Sulla bussola da rillevamento tipo militare il cavo è il mirino. In genere, sia sopra che sotto il cavo, ci sono dei riferimenti fosforescenti che aiutano il puntamento in condizioni di scarsa illuminazione. La lettura dell'azimuth avviene, mentre la bussola è in puntamento (quindi davanti l'occhio dell'operatore), attraverso quella piccola lente incorporata nel mirino posteriore (che non deve essere tenuta in posizione come sulla foto ma inclinata in avanti).
La linea presente sullo specchio serve per evitare errori di paralasse (visuale laterale sul ago) ,... cioè mentre siete in puntamento e guardate la bussola nello specchio, la linea deve passare per il fulcro di rotazione dell'ago. In questo tipo di bussole infatti manca il mirino posteriore.

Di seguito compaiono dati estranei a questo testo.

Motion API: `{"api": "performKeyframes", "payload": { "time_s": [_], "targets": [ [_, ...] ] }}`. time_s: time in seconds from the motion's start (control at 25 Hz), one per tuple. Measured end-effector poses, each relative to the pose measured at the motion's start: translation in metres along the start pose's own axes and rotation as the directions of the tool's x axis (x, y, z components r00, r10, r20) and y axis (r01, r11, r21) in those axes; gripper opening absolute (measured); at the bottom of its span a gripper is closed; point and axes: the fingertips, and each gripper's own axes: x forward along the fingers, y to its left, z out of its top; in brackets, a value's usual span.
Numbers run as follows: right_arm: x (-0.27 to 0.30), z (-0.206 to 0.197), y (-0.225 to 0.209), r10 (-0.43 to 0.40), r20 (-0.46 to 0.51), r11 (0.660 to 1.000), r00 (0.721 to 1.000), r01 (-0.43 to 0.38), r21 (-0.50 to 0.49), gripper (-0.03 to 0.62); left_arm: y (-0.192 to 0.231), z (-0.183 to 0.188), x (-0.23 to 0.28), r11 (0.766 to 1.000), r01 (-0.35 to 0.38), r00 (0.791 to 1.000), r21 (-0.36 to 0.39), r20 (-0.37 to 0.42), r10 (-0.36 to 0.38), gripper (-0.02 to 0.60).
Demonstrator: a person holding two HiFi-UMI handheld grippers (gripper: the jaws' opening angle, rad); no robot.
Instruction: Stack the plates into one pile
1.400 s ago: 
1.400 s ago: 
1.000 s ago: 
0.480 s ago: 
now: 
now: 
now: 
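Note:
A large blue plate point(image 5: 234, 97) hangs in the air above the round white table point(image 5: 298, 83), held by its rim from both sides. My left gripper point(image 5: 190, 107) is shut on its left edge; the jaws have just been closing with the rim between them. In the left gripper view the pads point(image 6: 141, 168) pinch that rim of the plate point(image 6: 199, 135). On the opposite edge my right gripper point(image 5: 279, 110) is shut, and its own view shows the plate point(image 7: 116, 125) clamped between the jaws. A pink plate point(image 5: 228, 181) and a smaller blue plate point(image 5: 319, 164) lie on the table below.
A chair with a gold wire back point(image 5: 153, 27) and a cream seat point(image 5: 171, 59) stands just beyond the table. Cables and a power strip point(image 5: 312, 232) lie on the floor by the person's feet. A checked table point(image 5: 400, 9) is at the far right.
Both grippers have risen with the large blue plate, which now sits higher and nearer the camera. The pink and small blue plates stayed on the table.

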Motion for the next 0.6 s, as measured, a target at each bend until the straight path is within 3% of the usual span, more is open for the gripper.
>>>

La vittina serve per bloccare la ghiera girevole in posizione voluta. Determino la direzione di marcia, prendo un rifferimento lontano verso il quale camminare, blocco la ghiera sul azimuth.... e metto la bussola in tasca. Sono sicuro che la ghiera è bloccata e che l'azimuth impostato resterà "memorizzato".
Il valore calcolato della
declinazione magnetica deve essere impostato sulla ghiera girevole sul "zero" (mirino anteriore) della bussola. Allineo la bussola su un meridiano della carta e giro (carta e bussola) finchè il nord dell'ago non combacia con il N sulla GHIERA. A questo punto la carta è orientata sul nord geografico. Con la carta orientata la declinazione non ci interessa più, tutti i rillevamenti fatti con la bussola (sia sulla carta che sul terreno) coincidono.